Amazon has unveiled a Kids Edition of its Echo Dot smart speaker:

The $79 Echo Dot Kids Edition takes the original device's design and wraps it in a kid-friendly, colorful case. Otherwise, the hardware is the same as the tiny smart speaker that debuted in 2016. While the regular, $49 Dot is considered a more affordable and accessible version of the regular Echo speaker, the Kids Edition costs more thanks to its bundled software. Amazon includes a two-year warranty plus a one-year subscription to the new Amazon FreeTime Unlimited service, an expanded version of Amazon's new FreeTime for Alexa.

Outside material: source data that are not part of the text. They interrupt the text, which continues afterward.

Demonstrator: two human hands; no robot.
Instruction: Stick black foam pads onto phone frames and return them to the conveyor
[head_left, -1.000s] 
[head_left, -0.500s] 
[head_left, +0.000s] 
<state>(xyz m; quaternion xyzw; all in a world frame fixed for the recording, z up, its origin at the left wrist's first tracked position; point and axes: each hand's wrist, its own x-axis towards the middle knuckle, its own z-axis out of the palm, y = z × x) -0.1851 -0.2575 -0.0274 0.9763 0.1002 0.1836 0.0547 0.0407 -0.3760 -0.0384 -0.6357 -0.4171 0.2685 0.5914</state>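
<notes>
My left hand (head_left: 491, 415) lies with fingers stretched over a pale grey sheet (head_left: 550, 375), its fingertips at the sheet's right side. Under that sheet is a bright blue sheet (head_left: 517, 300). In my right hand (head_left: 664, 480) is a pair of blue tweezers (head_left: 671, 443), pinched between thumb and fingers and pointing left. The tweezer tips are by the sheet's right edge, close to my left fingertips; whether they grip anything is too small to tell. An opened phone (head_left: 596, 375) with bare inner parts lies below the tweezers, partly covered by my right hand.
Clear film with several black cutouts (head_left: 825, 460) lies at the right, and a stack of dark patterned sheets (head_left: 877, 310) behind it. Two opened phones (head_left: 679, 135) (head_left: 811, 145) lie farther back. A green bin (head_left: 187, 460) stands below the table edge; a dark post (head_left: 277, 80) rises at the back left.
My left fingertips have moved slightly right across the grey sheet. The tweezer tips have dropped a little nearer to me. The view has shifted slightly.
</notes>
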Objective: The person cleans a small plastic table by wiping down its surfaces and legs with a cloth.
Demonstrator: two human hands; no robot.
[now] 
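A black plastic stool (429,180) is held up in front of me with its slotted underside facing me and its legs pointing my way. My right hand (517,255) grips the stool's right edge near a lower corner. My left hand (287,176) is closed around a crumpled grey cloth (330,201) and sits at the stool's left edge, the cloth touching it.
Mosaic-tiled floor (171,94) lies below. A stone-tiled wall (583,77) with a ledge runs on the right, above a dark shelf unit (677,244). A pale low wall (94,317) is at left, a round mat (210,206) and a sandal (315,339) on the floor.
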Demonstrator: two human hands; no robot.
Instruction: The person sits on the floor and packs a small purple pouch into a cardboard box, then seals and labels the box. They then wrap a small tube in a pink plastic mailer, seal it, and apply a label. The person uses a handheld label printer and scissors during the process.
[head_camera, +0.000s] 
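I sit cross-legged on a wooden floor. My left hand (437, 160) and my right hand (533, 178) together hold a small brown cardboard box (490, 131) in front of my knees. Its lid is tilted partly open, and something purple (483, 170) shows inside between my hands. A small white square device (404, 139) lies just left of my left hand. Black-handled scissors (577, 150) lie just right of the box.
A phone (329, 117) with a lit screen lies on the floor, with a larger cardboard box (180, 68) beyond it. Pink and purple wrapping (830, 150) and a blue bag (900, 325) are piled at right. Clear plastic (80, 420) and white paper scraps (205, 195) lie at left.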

FreeTime gives users "family-focused features" and new parental controls that adults can use to restrict what their kids can do with Alexa. Family features include "Education Q&A," allowing kids to ask Alexa science, math, spelling, and definition questions, "Alexa Speaks 'Kid,'" which gives Alexa kid-appropriate answers to nebulous statements that kids may say such as, "Alexa, I'm bored." Parents can also limit the times during which kids can speak to Alexa (like no talking to it after bedtime), restrict the skills kids can use, filter out songs with explicit lyrics, and more.

[...] But even with the added parental controls, some will be wary of a speaker designed to listen to their children. Like the original Dot, the Kids Edition has a mute button and parents can put the device in "sleep mode" to prevent it from responding to commands. However, the mic will always be listening for its wake-word just like other Echo devices.

In the new Parent Dashboard in the Alexa app and online, parents can monitor how kids are using their Echos (including all their utterances, or the phrases Alexa thinks it heard before trying to respond) and limit their abilities. According to a Buzzfeed report, Amazon claims it isn't making back-end profiles for users with data harvested from Alexa. While the virtual assistant can now recognize voices and provide personalized answers based on who's talking, the company maintains that data is only being used to make Alexa smarter and more tailored to each user.

Also at CNN and Fortune.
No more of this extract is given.